WHAT THE TASK REQUIRES: Return the lines beginning at the one that contains "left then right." and running to the end of the records, exactly and with nothing else. Omit pictures.

EXTRACTED DATA:
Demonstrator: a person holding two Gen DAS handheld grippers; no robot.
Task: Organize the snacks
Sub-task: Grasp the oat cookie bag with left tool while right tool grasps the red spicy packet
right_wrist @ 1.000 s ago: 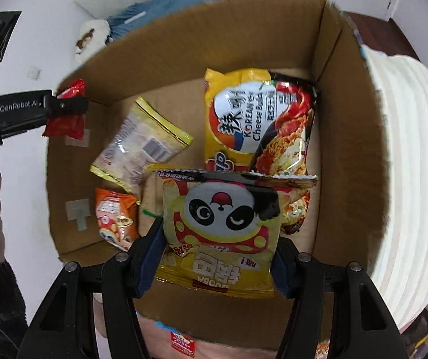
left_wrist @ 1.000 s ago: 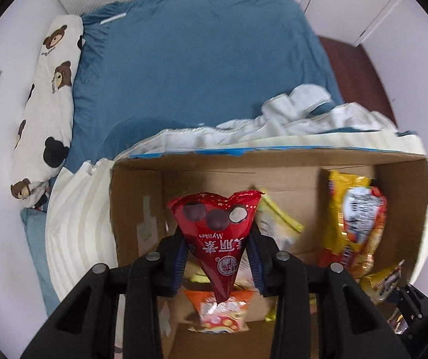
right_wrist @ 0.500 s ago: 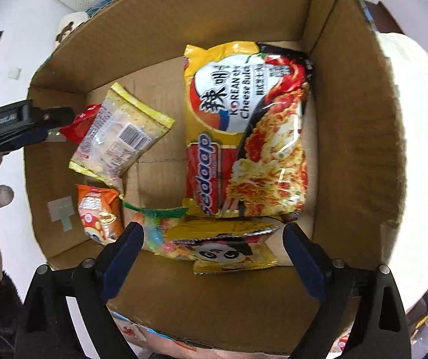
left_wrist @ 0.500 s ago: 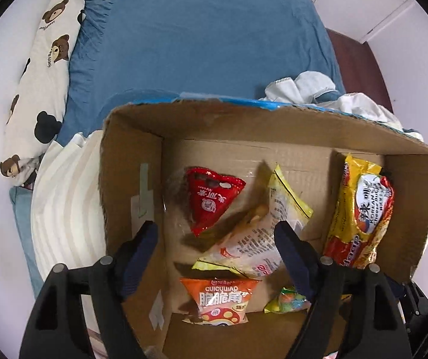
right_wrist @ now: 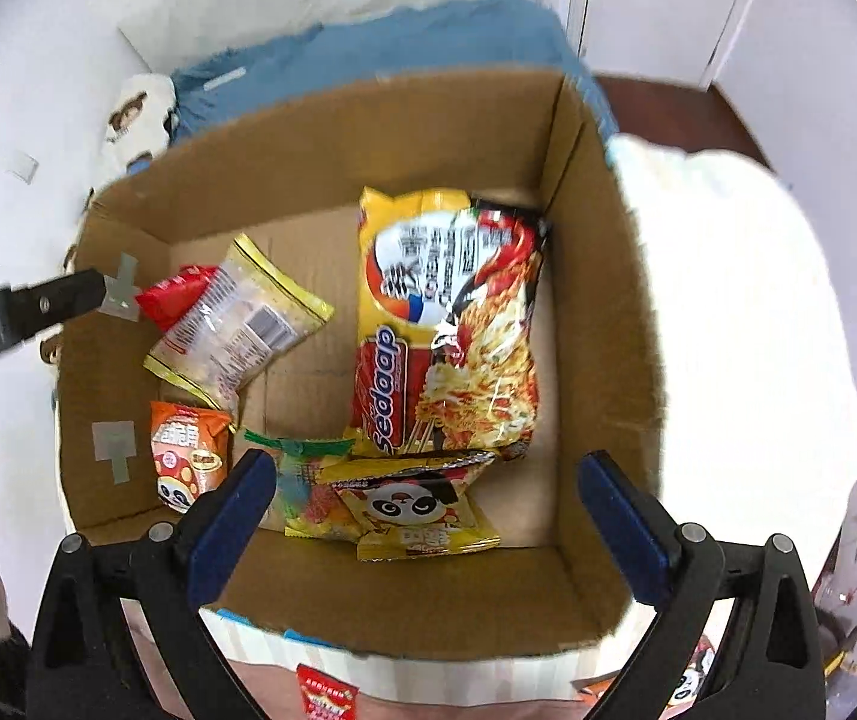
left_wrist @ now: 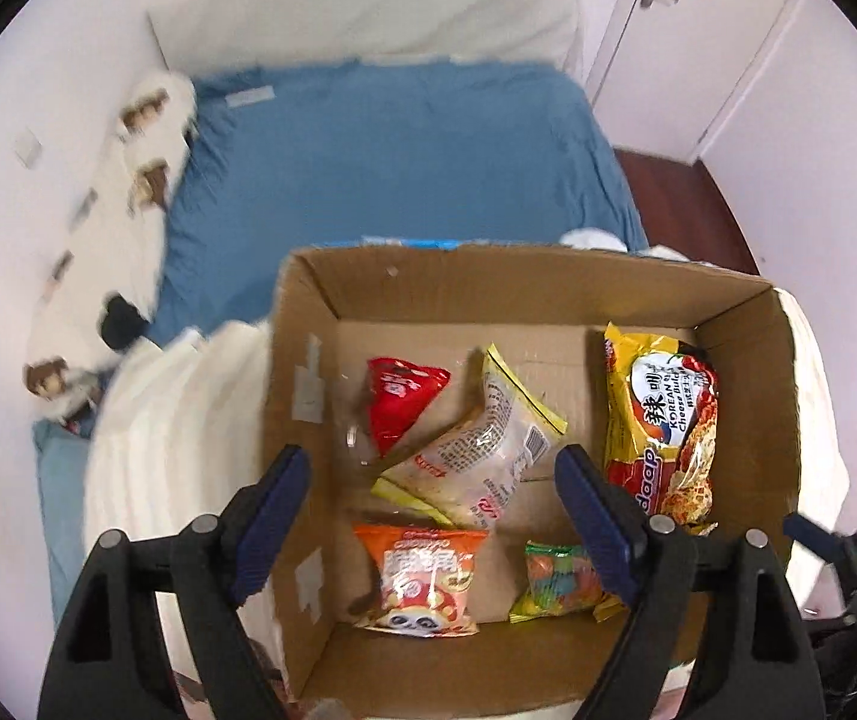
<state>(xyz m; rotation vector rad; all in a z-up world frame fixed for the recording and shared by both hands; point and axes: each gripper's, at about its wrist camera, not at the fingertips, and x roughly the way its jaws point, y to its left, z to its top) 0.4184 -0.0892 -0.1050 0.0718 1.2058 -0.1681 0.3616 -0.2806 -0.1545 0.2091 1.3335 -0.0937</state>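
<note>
Both my grippers, left (left_wrist: 431,498) and right (right_wrist: 425,507), hang wide open and empty over the box (right_wrist: 602,276). Snacks lie inside: noodles (right_wrist: 452,324), red bag (left_wrist: 398,399), panda pack (right_wrist: 413,507). More packets (right_wrist: 326,693) seem to sit below the box; I'd clear the rim before reaching, then pinch one flat edge.

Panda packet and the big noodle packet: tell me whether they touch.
Touching. In the right wrist view the yellow panda packet has its top edge overlapping the bottom end of the noodle packet, with no cardboard showing between them.
</note>
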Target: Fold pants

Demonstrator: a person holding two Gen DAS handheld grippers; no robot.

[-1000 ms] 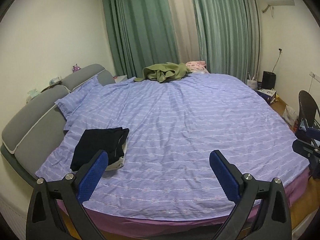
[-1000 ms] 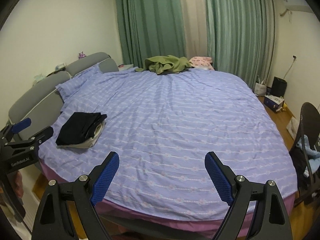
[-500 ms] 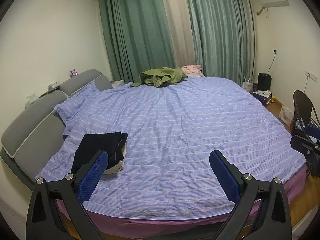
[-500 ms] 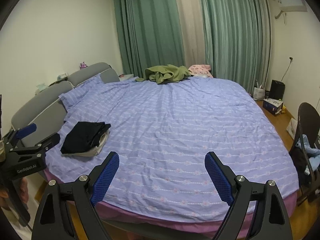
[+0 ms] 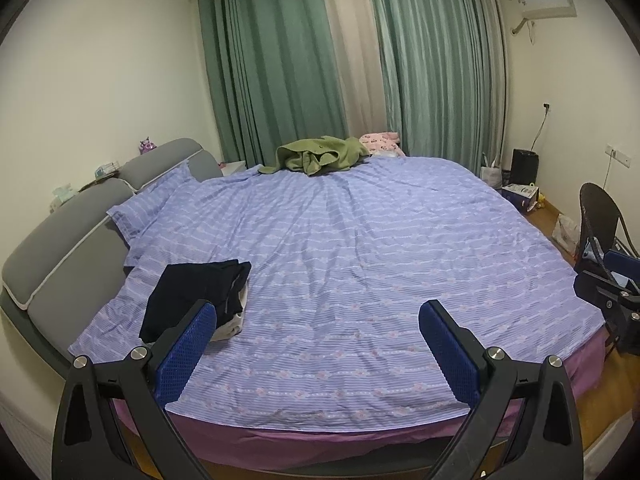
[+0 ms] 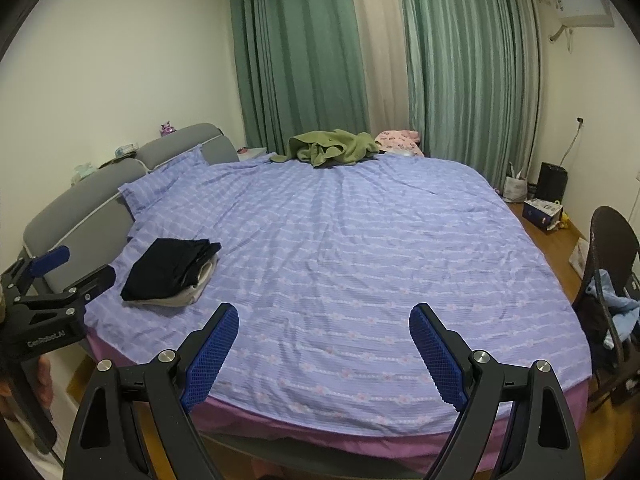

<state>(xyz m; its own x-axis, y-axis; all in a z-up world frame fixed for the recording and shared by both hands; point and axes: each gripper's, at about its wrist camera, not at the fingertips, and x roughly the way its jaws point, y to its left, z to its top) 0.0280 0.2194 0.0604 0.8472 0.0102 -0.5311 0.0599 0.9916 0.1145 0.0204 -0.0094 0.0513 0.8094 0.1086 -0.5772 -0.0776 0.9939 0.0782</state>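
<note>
— On the bed (image 5: 360, 248), toward its headboard (image 5: 72, 240) side, what is lying there?

— Folded black pants (image 5: 192, 292) are sitting on a pale folded garment (image 5: 230, 326), near the bed's front edge. Nothing is touching the stack.

— Where is the left gripper (image 5: 316, 344) hovering?

— It is hanging over the bed's front edge, its blue fingers (image 5: 186, 350) spread wide and gripping nothing; the pants are showing just behind its left finger.

— And further along the bed?

— A crumpled green garment (image 5: 320, 156) is lying at the bed's far edge, with something pink (image 5: 380, 140) just beside it.

— What is the right gripper (image 6: 324, 352) doing?

— It is also hovering above the front edge, fingers (image 6: 438, 356) spread apart and empty. A dark chair (image 6: 612, 260) is standing off the bed's right side.
</note>
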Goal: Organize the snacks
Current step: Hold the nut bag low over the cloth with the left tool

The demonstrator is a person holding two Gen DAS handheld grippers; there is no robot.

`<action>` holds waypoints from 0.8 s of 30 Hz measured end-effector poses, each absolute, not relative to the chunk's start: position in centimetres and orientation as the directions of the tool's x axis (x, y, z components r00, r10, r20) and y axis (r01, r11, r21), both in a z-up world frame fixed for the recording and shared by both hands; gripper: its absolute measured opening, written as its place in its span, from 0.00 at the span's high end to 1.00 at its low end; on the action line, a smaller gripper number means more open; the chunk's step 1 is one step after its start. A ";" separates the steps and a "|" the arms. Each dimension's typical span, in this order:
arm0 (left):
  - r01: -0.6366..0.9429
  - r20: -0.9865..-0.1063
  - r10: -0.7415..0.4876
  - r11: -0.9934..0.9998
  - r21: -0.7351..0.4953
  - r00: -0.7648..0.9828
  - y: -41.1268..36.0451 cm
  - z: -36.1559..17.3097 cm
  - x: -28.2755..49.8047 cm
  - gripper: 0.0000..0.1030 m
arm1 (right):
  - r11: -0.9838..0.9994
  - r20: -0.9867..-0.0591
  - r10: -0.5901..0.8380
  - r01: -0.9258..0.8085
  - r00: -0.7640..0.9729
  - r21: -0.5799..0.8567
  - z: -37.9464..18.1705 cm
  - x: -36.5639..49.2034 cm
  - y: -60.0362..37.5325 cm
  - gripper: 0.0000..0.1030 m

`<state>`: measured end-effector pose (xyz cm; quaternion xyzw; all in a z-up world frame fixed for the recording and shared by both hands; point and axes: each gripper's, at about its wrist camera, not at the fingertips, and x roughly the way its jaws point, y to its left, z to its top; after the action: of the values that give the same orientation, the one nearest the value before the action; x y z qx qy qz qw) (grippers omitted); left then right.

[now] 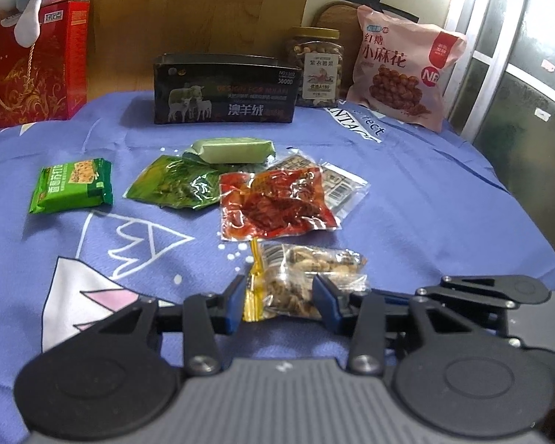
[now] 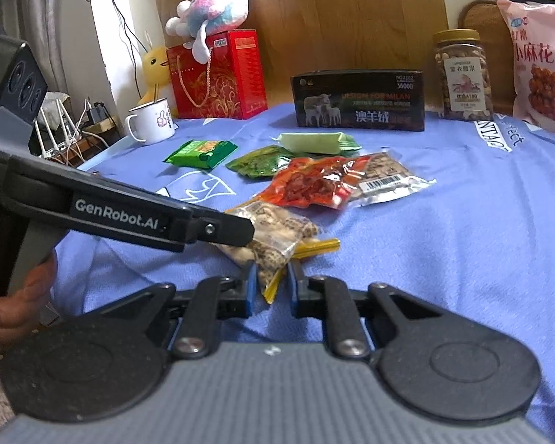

RESPONSE AREA:
`<state>`: measured end-effector pose (xyz cm; quaternion xyzw; all in a z-up world frame fixed for the recording and shared by both hands; point and axes: each gripper's, at about its wrist camera, not at the fingertips, and x roughly the way its jaws point, y to its left, z to its top; after the action: of the values that give the same orientation, the one nearest the value before the action; x y z qx qy qz qw) (grippers omitted); left then right.

[now] 
[now] 

The answer has nothing more to it.